The experience of presenting was a great opportunity to synthesize lessons learned throughout her time at Shorter, Fowler said. “If it were not for both music theory and music history, along with Shorter’s Critical Thinking course, I might never have learned the skill of connecting the dots between disciplines and looking at the whole picture of a subject for patterns and implications. I am indebted to several professors for their feedback and editing expertise — several of whom either read the paper or listened to me give the presentation multiple times, including my applied piano professor, Dr. Vasquez; my piano pedagogy professor, Mrs. Neal; and my music history professor, Dr. (John) McCluskey.”

Dr.
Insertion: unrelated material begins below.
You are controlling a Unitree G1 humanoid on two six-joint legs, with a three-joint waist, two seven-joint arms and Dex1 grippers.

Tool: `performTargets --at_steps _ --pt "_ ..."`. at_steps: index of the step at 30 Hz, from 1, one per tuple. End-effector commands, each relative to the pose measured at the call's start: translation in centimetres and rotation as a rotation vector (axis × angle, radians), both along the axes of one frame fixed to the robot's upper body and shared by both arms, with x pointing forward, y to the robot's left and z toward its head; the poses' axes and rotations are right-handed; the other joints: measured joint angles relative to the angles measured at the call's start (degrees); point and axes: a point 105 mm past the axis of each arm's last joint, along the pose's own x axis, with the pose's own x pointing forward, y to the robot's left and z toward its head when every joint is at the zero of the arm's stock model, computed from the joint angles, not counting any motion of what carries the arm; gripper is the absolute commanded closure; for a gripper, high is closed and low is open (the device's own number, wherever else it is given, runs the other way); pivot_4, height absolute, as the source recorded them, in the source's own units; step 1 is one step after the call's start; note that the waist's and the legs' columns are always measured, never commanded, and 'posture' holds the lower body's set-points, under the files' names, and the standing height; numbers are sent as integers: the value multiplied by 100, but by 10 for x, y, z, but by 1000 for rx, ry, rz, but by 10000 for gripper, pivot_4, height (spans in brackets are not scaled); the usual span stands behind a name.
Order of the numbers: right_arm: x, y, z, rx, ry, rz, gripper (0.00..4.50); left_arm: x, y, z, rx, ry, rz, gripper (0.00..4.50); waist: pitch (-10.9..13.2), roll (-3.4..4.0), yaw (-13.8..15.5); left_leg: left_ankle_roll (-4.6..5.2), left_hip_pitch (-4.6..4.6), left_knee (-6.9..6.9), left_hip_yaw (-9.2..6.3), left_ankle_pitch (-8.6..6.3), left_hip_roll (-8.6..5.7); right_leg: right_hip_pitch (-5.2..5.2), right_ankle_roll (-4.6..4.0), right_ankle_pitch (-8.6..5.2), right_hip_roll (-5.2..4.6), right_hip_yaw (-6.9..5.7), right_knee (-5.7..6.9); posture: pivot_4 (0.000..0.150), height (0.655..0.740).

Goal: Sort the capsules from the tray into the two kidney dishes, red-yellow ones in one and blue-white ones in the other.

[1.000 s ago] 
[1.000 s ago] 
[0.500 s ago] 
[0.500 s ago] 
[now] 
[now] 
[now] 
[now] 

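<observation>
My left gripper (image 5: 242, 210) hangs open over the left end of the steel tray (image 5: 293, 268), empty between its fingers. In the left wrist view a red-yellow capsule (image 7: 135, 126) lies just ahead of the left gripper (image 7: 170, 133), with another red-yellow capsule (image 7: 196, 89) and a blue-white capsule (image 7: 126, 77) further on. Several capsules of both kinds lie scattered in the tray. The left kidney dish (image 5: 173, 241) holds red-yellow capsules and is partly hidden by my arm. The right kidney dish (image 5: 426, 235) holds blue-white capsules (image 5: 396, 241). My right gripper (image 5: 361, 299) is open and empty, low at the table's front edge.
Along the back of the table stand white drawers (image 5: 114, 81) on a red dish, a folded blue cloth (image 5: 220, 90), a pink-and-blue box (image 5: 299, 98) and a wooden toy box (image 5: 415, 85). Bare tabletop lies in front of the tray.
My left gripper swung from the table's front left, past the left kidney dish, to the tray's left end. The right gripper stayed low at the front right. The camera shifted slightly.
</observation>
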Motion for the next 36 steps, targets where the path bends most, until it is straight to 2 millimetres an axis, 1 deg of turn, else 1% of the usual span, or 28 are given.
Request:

John Reams, Dean of Shorter’s School of Fine and Performing Arts, said the students’ presentations are a great representation of the quality of education that takes place at Shorter. “It is rewarding to see the advantages of our small school environment — with faculty resources rivaling many larger institutions — benefit students as they prepare to compete in their chosen fields,” he said. “For a school our size, we are blessed to have the number of full-time faculty we have covering specializations such as music theory, music history, vocal performance, piano performance and piano pedagogy, choir, band, church music, music education, musical theatre, and more. With that level of training, it comes as no surprise to me that our current students show the same poise and knowledge one would expect from seasoned professionals.”

Founded in 1873, Shorter University is a Christ-centered, four-year liberal arts university committed to excellence in education. U.S. News & World Report and The Princeton Review annually include Shorter on their lists of best regional colleges. The university offers traditional bachelor’s degrees in 40 areas of study, online courses and degree programs, undergraduate programs for working adults, and master’s programs.